> _PROBLEM REQUIREMENTS_: Since the data must remain as supplied, reproduce it word for word.

> _RAW DATA_:
════════

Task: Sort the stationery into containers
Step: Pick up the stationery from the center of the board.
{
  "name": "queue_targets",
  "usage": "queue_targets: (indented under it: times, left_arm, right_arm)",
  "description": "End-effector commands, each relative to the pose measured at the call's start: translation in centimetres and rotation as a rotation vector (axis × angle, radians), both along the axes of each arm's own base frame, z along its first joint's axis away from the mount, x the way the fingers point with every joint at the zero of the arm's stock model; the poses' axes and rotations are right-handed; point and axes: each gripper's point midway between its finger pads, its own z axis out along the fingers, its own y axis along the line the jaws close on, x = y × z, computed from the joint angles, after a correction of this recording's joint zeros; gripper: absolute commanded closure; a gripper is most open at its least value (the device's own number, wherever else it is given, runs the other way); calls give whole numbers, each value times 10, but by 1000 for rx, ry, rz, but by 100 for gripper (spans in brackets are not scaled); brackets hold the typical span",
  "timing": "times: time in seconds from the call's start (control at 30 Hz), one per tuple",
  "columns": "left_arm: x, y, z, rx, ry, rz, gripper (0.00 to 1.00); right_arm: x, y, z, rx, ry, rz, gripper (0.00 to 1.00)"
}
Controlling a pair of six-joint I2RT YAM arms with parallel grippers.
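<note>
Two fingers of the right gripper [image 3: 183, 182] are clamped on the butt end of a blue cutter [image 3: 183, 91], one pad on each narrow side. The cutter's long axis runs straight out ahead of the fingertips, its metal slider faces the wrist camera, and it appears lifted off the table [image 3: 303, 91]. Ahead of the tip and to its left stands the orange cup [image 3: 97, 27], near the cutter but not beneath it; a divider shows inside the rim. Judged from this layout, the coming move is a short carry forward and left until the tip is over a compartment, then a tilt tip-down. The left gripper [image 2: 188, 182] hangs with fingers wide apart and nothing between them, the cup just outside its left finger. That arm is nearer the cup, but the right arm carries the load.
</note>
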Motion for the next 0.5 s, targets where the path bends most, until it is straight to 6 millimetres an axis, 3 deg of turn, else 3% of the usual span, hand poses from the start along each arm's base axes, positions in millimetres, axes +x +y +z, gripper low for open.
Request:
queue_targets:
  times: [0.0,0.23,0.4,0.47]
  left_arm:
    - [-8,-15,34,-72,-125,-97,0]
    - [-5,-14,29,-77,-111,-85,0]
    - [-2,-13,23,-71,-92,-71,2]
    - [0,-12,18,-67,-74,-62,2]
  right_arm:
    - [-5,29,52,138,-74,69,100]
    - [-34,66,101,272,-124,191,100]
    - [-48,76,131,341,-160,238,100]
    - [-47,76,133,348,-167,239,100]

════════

> _ANSWER TO THE PROBLEM_:
Task: Sort the stationery into containers
Step: Pick up the stationery from the center of the board.
{
  "name": "queue_targets",
  "usage": "queue_targets: (indented under it: times, left_arm, right_arm)",
  "description": "End-effector commands, each relative to the pose measured at the call's start: translation in centimetres and rotation as a rotation vector (axis × angle, radians), both along the axes of each arm's own base frame, z along its first joint's axis away from the mount, x the way the fingers point with every joint at the zero of the arm's stock model; the poses' axes and rotations are right-handed; point and axes: each gripper's point midway between its finger pads, its own z axis out along the fingers, its own y axis along the line the jaws close on, x = y × z, computed from the joint angles, after a correction of this recording's joint zeros; gripper: absolute commanded closure; a gripper is most open at its least value (the device's own number, wherever else it is given, runs the other way); calls give whole numbers, each value times 10, but by 1000 for rx, ry, rz, but by 100 for gripper (spans in brackets are not scaled); brackets hold the typical span",
  "timing": "times: time in seconds from the call's start (control at 30 Hz), one per tuple",
  "columns": "left_arm: x, y, z, rx, ry, rz, gripper (0.00 to 1.00); right_arm: x, y, z, rx, ry, rz, gripper (0.00 to 1.00)"
}
Controlling a pair of six-joint I2RT YAM arms with parallel grippers.
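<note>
Two fingers of the right gripper [image 3: 183, 182] are clamped on the butt end of a blue cutter [image 3: 183, 91], one pad on each narrow side. The cutter's long axis runs straight out ahead of the fingertips, its metal slider faces the wrist camera, and it appears lifted off the table [image 3: 303, 91]. Ahead of the tip and to its left stands the orange cup [image 3: 97, 27], near the cutter but not beneath it; a divider shows inside the rim. Judged from this layout, the coming move is a short carry forward and left until the tip is over a compartment, then a tilt tip-down. The left gripper [image 2: 188, 182] hangs with fingers wide apart and nothing between them, the cup just outside its left finger. That arm is nearer the cup, but the right arm carries the load.
</note>
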Motion for the next 0.5 s, targets where the path bends most, until it is straight to 6 millimetres an axis, 3 deg of turn, else 3% of the usual span, hand poses from the start along each arm's base axes, positions in millimetres, axes +x +y +z, gripper low for open.
Request:
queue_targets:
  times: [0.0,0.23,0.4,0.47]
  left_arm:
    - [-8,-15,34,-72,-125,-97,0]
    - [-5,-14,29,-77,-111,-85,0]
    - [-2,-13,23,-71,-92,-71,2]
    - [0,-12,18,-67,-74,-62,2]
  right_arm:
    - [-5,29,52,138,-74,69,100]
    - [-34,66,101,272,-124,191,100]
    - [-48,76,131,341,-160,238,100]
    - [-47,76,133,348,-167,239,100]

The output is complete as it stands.